Abstract
One of the most important factors of success of the Internet of Medical Things (IoMT) applications is reliable data delivery. The high quality of data delivery is a vital issue for IoMT applications to provide a high-quality of services to the end users. However, IoMT applications may suffer from low quality of data delivery due to several reasons, such as sensing errors, bad connections or outside attacks. As a result, the collected data is incomplete. IoMT applications require a complete data to provide a high-quality of services to the end users; otherwise, the performance will decrease and not meet the main requirements of IoMT applications. In reality, missing data should be intelligently recovered to save time and cost.
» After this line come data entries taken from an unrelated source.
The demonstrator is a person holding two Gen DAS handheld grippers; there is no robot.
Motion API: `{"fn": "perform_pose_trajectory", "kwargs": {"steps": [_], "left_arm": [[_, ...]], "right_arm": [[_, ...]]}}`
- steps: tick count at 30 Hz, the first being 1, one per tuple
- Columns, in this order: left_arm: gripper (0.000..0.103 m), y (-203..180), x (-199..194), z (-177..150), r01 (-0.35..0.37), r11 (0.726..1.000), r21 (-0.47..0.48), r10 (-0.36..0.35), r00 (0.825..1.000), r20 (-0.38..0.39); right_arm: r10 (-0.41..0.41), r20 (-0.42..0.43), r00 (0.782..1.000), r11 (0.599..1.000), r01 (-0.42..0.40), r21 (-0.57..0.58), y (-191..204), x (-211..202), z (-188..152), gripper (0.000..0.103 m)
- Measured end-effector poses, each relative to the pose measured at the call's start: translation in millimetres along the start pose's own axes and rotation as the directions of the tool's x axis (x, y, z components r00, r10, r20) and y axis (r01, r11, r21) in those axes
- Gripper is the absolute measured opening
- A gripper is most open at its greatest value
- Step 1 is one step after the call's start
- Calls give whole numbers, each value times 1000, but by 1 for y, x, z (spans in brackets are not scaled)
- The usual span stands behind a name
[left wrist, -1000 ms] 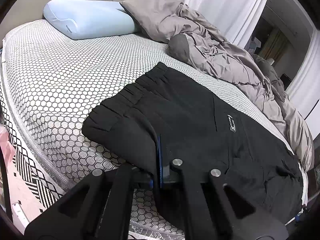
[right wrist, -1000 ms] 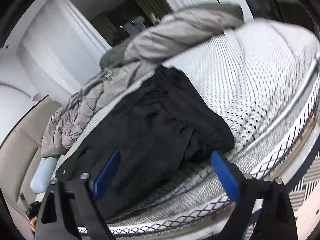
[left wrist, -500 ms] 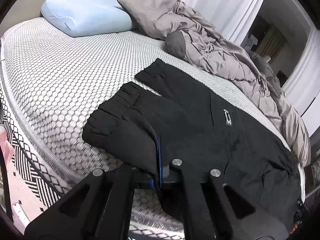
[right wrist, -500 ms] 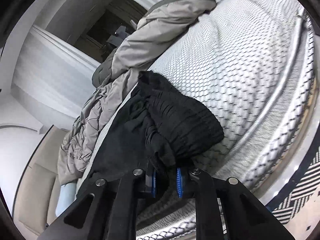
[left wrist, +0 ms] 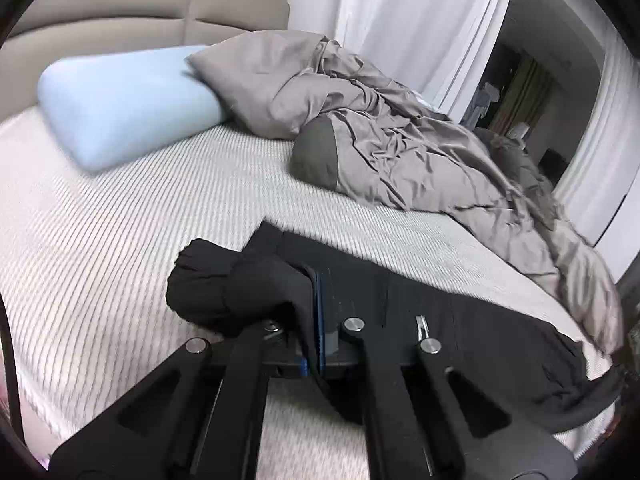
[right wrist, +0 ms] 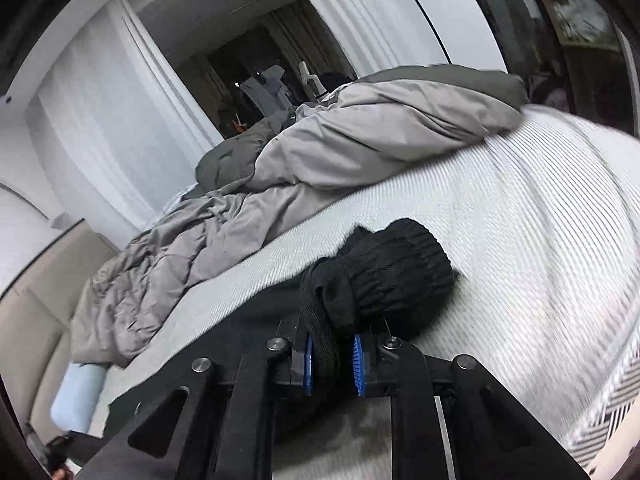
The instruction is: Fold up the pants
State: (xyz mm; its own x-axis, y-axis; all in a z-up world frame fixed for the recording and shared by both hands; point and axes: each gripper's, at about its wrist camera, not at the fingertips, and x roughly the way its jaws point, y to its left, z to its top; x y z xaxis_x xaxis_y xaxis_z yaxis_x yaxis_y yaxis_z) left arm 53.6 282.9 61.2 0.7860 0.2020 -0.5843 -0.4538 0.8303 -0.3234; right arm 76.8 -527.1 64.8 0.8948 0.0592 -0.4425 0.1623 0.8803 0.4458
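Note:
The black pants (left wrist: 460, 320) lie stretched across the white bed (left wrist: 120, 220). My left gripper (left wrist: 316, 336) is shut on their bunched waistband end (left wrist: 224, 284), lifted a little off the sheet. In the right wrist view my right gripper (right wrist: 332, 364) is shut on the other end, a bunched ribbed cuff (right wrist: 392, 272), with the rest of the pants (right wrist: 224, 340) trailing left over the bed (right wrist: 520, 220).
A crumpled grey duvet (left wrist: 400, 140) lies along the far side of the bed; it also shows in the right wrist view (right wrist: 320, 148). A light blue pillow (left wrist: 120, 100) rests by the beige headboard (left wrist: 140, 4). White curtains (left wrist: 400, 20) hang behind.
The right gripper closed on the cuff end of the pants. Both grippers have lifted and moved forward over the bed, bunching the fabric they hold.

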Motion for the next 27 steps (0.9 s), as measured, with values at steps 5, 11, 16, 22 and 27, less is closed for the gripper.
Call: {"fn": "perform_pose_trajectory", "kwargs": {"steps": [5,11,16,22,27], "left_arm": [[10,-32,98,50,-58,997,53,62,995,-76],[39,-29,164,57,-36,999,29,41,977,-211],[75,-25,129,45,-53,998,30,57,988,-146],[76,-3,88,6,-9,996,-90,-6,986,-168],[51,11,117,-36,33,979,-200,-93,950,-299]], "right_arm": [[-94,-45,995,995,92,-36,41,99,50,17],[-247,-96,964,968,241,-68,55,188,67,63],[-165,-67,984,979,155,-133,64,157,37,84],[-44,-101,994,991,30,-134,79,115,5,87],[30,-133,991,998,-38,-59,71,86,-32,89]]}}
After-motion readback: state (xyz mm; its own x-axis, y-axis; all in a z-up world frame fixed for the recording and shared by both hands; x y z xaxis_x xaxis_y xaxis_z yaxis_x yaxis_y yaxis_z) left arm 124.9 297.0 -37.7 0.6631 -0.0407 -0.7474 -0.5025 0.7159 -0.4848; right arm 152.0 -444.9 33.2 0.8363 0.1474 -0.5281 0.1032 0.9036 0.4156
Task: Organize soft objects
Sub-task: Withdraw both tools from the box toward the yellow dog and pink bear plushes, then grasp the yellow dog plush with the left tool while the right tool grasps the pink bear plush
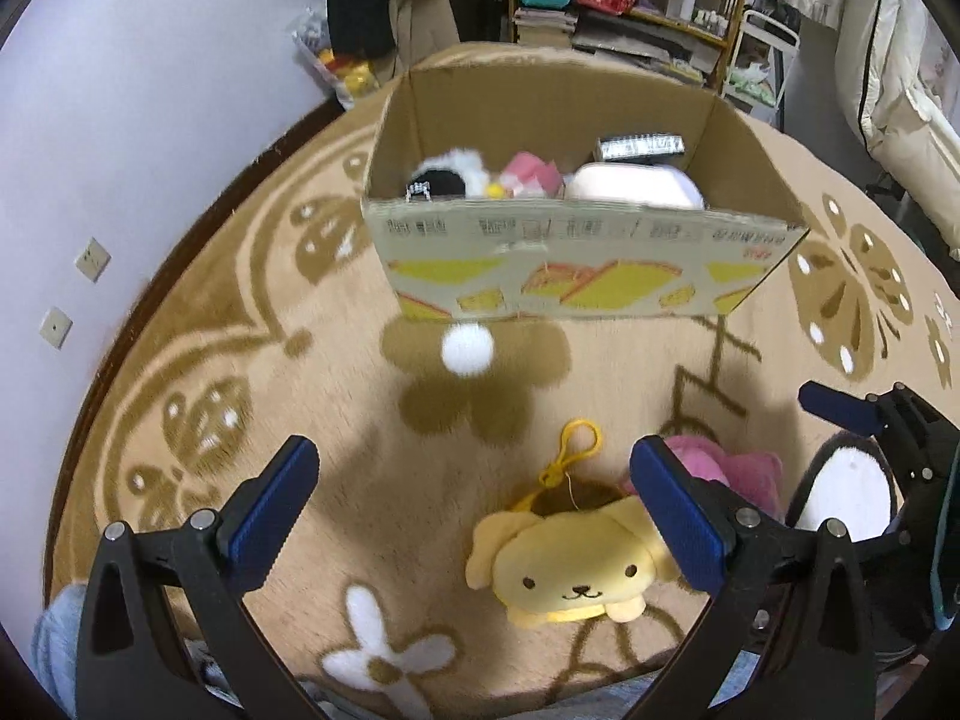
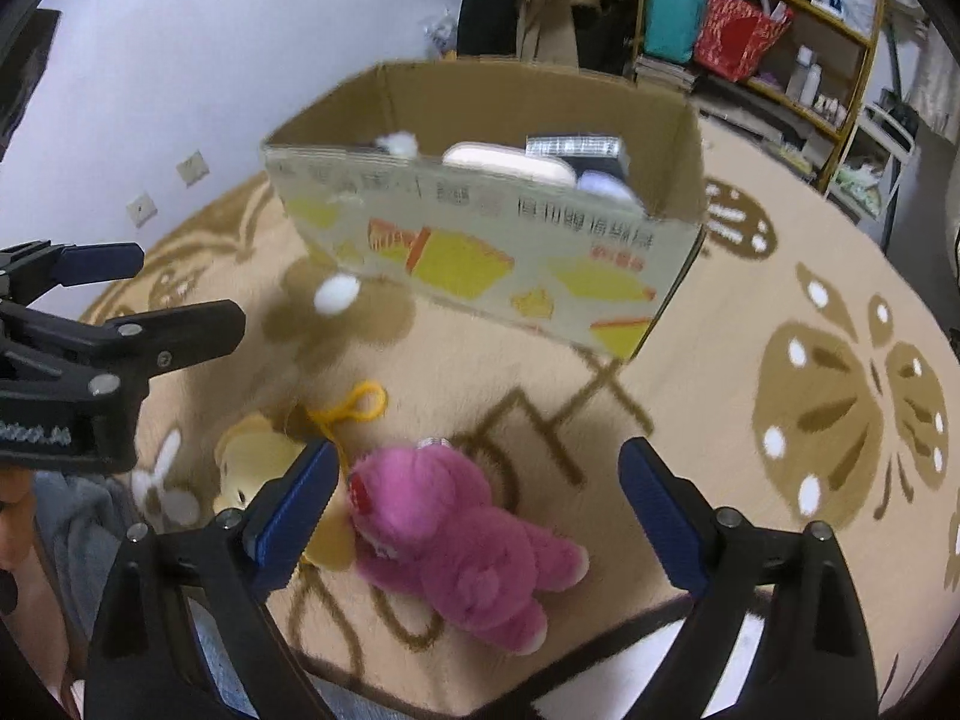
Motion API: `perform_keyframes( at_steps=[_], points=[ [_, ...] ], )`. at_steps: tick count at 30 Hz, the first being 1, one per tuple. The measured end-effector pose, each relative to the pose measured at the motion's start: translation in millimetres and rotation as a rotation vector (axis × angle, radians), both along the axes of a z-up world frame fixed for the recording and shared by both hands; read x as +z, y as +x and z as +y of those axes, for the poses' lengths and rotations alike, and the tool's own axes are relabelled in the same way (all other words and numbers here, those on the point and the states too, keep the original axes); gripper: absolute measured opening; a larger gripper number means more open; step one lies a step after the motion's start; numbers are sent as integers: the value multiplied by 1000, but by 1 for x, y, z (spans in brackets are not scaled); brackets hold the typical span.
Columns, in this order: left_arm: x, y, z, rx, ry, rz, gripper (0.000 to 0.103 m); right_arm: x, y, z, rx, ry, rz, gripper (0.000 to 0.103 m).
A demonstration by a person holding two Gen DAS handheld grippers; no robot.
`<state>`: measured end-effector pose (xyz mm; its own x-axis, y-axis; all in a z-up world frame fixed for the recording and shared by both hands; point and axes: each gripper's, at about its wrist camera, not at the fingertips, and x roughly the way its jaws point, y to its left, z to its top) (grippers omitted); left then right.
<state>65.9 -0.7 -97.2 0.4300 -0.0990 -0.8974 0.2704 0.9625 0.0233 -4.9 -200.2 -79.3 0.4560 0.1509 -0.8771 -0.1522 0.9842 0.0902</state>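
partly sorted: several plush toys in the cardboard box (image 1: 576,264), three left on the rug (image 1: 240,324).
left wrist: left hand-held gripper (image 1: 480,516) wide, empty, above yellow dog plush (image 1: 564,570); white pompom (image 1: 468,348) near box. right wrist: right hand-held gripper (image 2: 480,516) wide over pink bear plush (image 2: 456,540); cluttered shelf (image 2: 780,48) behind.

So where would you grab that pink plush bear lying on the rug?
Around its plump middle, coming down from above. The pink bear lies flat on the rug, head toward the yellow dog plush, and the open right gripper already straddles it; the soft body squeezes easily, unlike its small limbs.
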Motion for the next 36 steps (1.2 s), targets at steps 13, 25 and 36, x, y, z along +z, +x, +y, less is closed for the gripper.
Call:
perform_keyframes(
  at_steps=[13, 25, 36],
  points=[
    [-32, 0, -12, -32, 28, 116, 103, -26, 4, 11, 67, 3, 131, 94],
    [-53, 1, -21, -51, 49, 182, 103, -43, 11, 7, 56, 34, 185, 87],
    [-71, 8, -21, -36, -44, 305, 103, -39, 13, 16, 90, 23, 175, 71]
  ],
)
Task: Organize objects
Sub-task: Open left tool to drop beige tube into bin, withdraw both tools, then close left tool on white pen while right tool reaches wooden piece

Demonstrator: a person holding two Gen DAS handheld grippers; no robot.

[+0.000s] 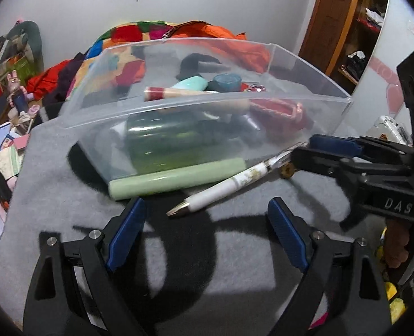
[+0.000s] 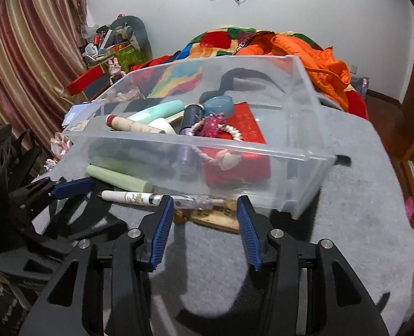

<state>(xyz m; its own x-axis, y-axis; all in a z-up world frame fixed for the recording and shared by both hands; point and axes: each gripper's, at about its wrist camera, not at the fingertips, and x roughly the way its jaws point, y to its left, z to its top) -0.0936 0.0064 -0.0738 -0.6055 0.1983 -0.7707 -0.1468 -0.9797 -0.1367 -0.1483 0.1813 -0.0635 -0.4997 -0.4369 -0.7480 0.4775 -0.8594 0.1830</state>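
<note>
A clear plastic bin [image 1: 156,112] [image 2: 305,151] stands on the grey cloth and holds several items: a red box [image 2: 246,128], tubes, a teal jar [image 2: 218,105], a bead bracelet. A pale green tube [image 1: 176,177] [image 2: 117,179] and a white pen [image 1: 223,187] [image 2: 131,197] lie on the cloth against the bin's near wall. A flat wooden piece [image 2: 218,215] lies beside them. My left gripper [image 1: 207,224] is open just before the pen's tip. My right gripper [image 2: 205,215] is open around the pen's clear end and the wooden piece; it also shows in the left wrist view [image 1: 319,151].
The grey cloth [image 2: 361,196] covers the work surface. Behind the bin lie an orange jacket [image 2: 313,56] and a patchwork blanket [image 1: 128,33]. Boxes, toys and papers [image 1: 8,89] crowd the left side. A wooden shelf [image 1: 352,22] stands at the right.
</note>
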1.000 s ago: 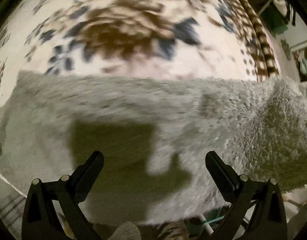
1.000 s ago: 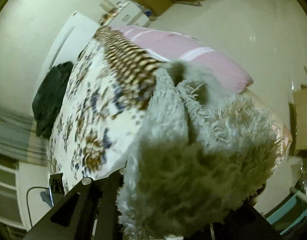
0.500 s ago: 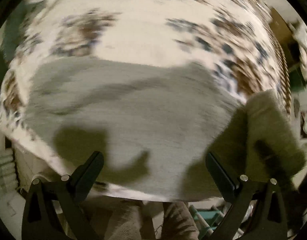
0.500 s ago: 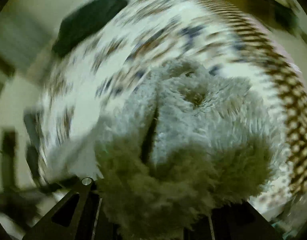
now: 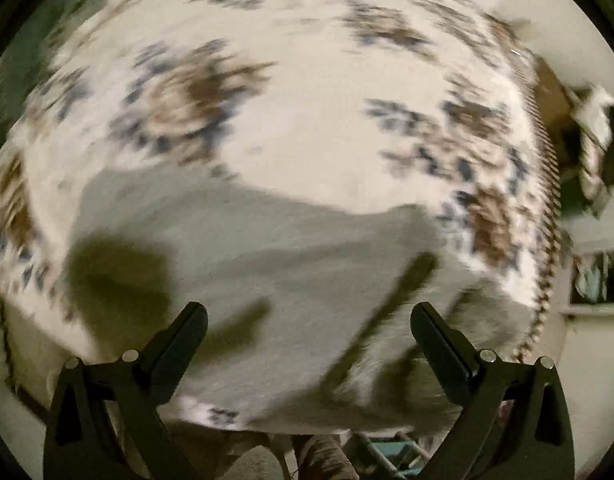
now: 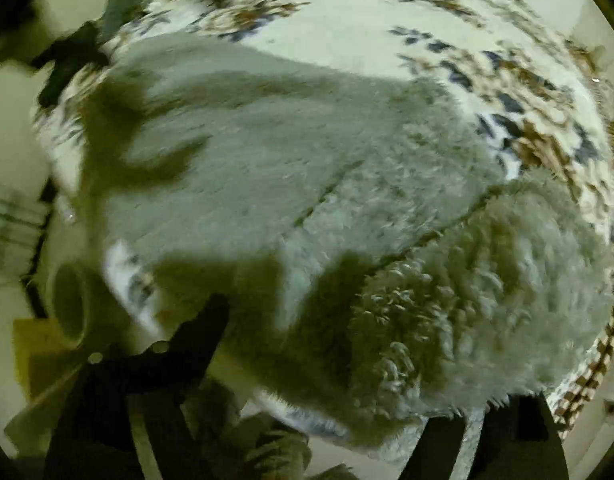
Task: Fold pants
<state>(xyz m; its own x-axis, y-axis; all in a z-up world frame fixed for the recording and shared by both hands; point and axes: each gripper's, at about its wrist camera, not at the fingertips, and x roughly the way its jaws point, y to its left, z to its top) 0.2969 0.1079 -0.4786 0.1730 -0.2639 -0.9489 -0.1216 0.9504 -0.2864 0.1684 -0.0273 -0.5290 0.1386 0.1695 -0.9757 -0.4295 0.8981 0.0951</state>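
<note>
From the left wrist, I saw my left gripper (image 5: pixel 307 320) spread wide and empty above the grey fleece pants (image 5: pixel 267 264), which lay on the floral bedspread (image 5: pixel 307 100). From the right wrist, my right gripper (image 6: pixel 347 344) was opening, its fingers off the pants' (image 6: pixel 307 160) fluffy folded end.

Left wrist view motion-blurred: bedspread (image 5: pixel 307 100) print smeared, pants (image 5: pixel 267 264) edges soft ahead of the left tongs (image 5: pixel 307 320). Right tongs (image 6: pixel 327 360) opening; the right-hand finger mostly hidden behind fluffy pants (image 6: pixel 467 300) fabric. Room beyond the bed unreadable.
</note>
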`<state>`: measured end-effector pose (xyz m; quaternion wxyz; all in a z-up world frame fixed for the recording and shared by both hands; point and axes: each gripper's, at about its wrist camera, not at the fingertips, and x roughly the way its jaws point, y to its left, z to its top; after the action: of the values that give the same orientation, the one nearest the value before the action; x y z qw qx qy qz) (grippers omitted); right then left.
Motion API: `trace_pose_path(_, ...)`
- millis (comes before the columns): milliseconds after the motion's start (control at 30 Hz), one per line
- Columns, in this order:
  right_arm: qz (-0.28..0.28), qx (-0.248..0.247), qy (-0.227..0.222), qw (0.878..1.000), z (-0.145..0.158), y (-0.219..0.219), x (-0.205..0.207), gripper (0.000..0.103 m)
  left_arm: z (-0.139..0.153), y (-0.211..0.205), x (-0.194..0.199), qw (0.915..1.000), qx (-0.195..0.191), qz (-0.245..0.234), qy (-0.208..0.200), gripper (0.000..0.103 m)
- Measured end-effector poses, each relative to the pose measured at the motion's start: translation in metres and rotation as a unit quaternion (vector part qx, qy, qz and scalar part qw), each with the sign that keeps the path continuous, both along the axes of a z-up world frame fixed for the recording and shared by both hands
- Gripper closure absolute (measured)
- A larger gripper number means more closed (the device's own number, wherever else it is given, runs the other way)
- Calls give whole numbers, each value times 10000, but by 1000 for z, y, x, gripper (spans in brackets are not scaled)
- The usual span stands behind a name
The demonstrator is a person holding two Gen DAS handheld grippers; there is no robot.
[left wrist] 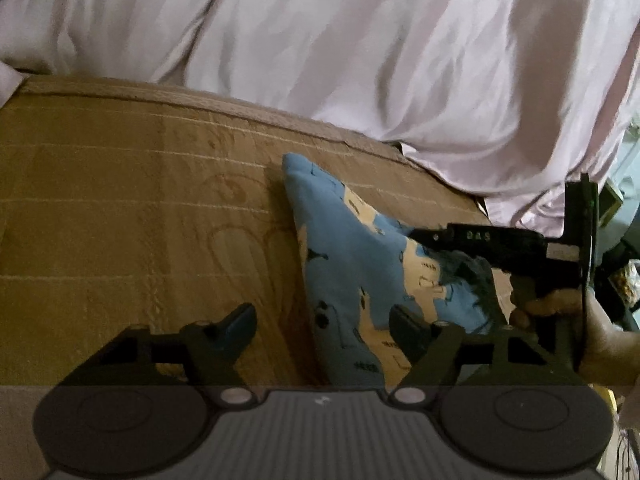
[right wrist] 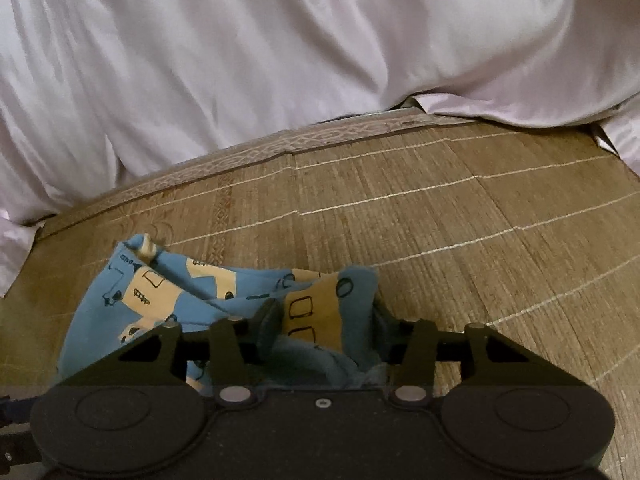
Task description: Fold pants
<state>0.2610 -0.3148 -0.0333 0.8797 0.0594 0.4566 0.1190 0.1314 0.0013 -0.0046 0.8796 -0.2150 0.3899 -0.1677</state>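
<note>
One pants, two grippers, one mat

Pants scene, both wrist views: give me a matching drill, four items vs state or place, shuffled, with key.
Items:
1. left gripper
2. right gripper
3. pants
4. pale sheet

States:
A. bunched beyond the far edge of the mat
B. open, holding nothing
C. blue with yellow print, lying crumpled on the woven mat
D. fingers around a fold of cloth

Pairs: 1-B, 2-D, 3-C, 4-A
</note>
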Motion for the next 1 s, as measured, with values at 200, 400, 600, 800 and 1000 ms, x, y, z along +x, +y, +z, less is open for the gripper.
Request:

In this paper, we propose a Dynamic Layered-Recurrent Neural Network (Dynamic L-RNN) approach to recover missing data from IoMT applications. The main idea is to perform a dynamic L-RNN to predict any missing value in a simple fast manner to save time and cost. The collected data is divided into two categories, complete and incomplete data. A dynamic L-RNN is trained based on complete data, which is used to predict the missing data from incomplete data. This proposed method is able to recover the missing data for IoMT applications with high AUC value when applied to two different datasets. The obtained results show great enhancement in the AUC values after recovering the missing data.
•Recovery missing data improves the effectiveness and performance of IoT applications.•This paper focuses on building an effective recovery model.•Missing data recovery model using a dynamic L-RNN.•We perform experiments on 2 different IoMT datasets.